If you insist on equal brightness it would be necessary to include all the diodes recommended by Oldfart and Mattman944, but with only a few extra diodes you can mitigate the variation in brightness to hopefully imperceptible levels. By adding three more diodes at the left as in the drawing above, we ensure that with the switch in position 9, LED 5 sees the same voltage as LED 8. The actual voltages across the current limiting resistors are as below. Note that an additional diode between LED's 5 and 2 (not considered in the table below) would improve the circuit further.
LED Voltage across current limiting resistor
8 7-0.6 =6.4
7 7-0.6*2 =5.8
6 7-0.6*3 =5.2
5 7-0.6 =6.4
4 7-0.6*2 =5.8
3 7-0.6*3 =5.2
2 7-0.6*4 =4.6
1 7-0.6*5 =4
Another way of balancing the brightnesses is to install diodes in the lines to some LED's to deliberately increase the voltage drop.
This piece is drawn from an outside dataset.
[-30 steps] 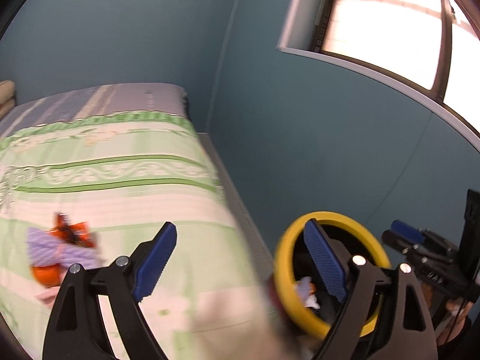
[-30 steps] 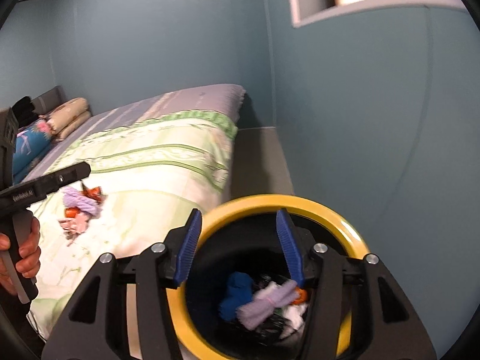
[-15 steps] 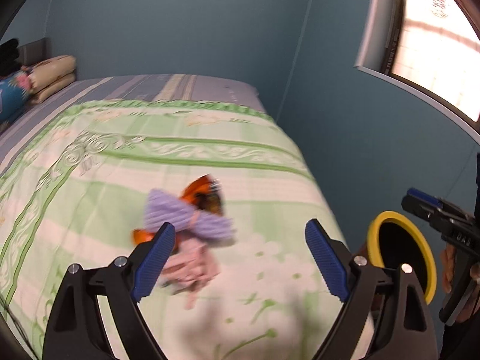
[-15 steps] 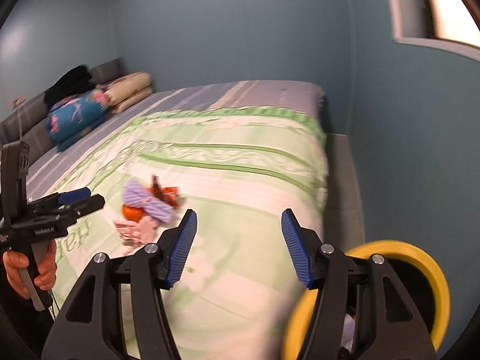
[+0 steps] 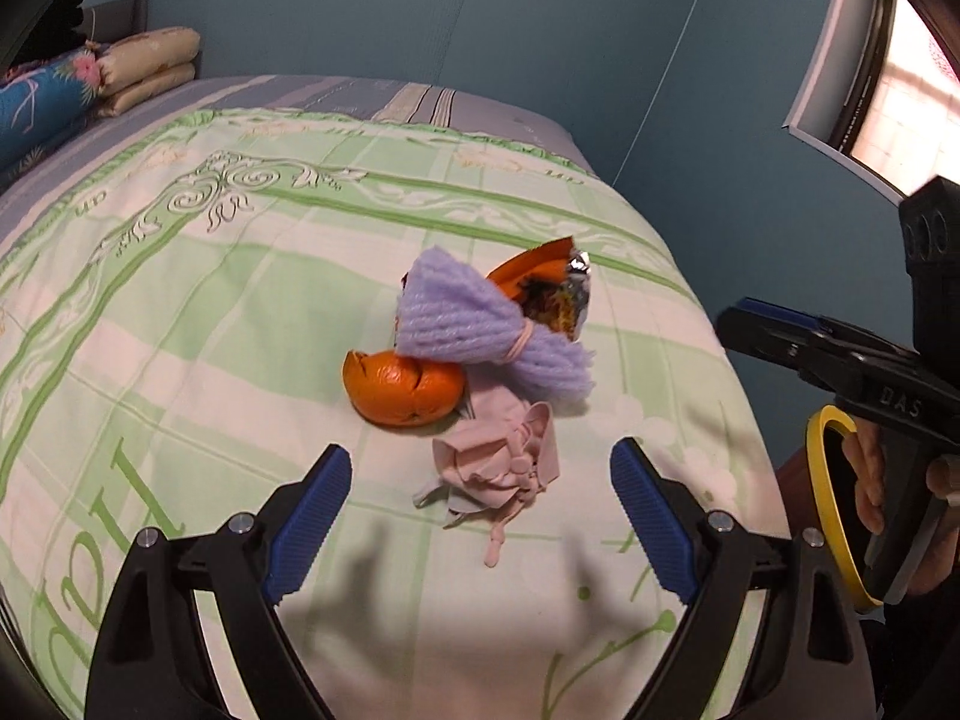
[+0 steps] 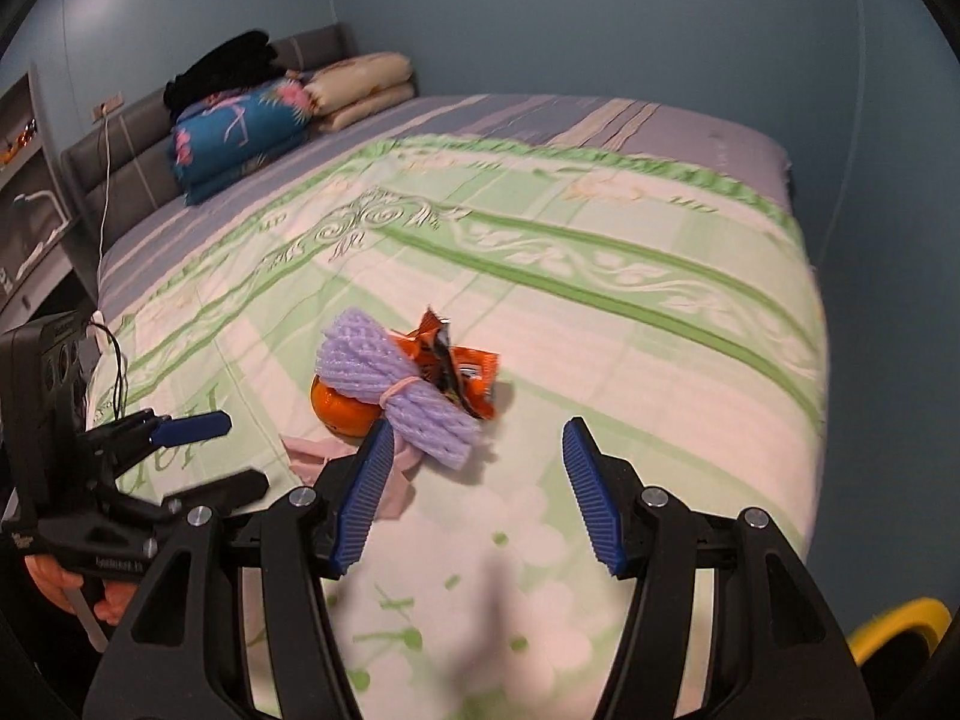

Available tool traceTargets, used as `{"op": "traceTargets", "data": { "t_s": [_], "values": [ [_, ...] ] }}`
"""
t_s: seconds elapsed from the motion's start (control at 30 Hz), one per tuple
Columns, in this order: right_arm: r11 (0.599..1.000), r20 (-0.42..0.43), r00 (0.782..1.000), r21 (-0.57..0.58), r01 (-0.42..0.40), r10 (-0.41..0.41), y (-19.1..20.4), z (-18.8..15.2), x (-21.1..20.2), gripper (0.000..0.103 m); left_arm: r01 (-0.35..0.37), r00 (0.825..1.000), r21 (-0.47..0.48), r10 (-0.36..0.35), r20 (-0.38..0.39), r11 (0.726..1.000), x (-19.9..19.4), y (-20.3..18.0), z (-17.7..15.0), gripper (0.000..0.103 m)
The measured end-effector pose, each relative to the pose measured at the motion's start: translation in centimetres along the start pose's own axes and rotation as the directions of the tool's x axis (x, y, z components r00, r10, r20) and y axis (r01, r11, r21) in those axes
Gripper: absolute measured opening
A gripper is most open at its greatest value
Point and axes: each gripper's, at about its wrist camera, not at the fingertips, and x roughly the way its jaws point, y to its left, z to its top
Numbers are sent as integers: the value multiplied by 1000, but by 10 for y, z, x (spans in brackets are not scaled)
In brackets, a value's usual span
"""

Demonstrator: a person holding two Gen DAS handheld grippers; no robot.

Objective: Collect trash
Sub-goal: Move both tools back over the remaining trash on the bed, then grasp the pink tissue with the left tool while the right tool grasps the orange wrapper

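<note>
A small heap of trash lies on the green patterned bed (image 5: 180,300): a purple foam fruit net (image 5: 480,324) tied with a rubber band, an orange peel (image 5: 402,390), an orange snack wrapper (image 5: 552,288) and a crumpled pink tissue (image 5: 498,468). My left gripper (image 5: 480,516) is open and empty, just short of the pink tissue. My right gripper (image 6: 474,498) is open and empty, near the net (image 6: 390,384) and the wrapper (image 6: 462,372). The yellow-rimmed trash bin (image 5: 834,516) stands off the bed's right side.
Folded quilts and pillows (image 6: 258,114) are stacked at the grey headboard (image 6: 120,162). Teal walls run along the far side of the bed. A window (image 5: 900,96) is at the upper right. The bin's rim (image 6: 894,624) shows at the lower right of the right wrist view.
Both grippers swung away from the trash bin and over the bed, closing in on the heap of trash. Both stayed open and empty.
</note>
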Motion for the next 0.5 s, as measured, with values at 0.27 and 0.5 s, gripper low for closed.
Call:
{"op": "traceTargets", "data": {
  "t_s": [0.27,0.5],
  "values": [
    [999,-45,999,-33,-17,16,6,17,59,55,21,998,-74,-26,-61,997,32,15,-5,85],
    [999,-75,997,-40,-20,17,2,28,93,53,12,995,-79,-20,-97,997,56,15,-6,77]
  ]
}}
In the drawing above an additional diode is inserted into the line from switch contact 1 to LED 1, so that LED 1 sees the same voltage regardless of whether the switch is in position 1 or 2. The current limiting resistor for LED 1 can then be a smaller value than the others in order to balance the brightness of this LED with the others.
These are just ideas - for this type of project the best balance of even brightness versus complexity may be best found by experimentation.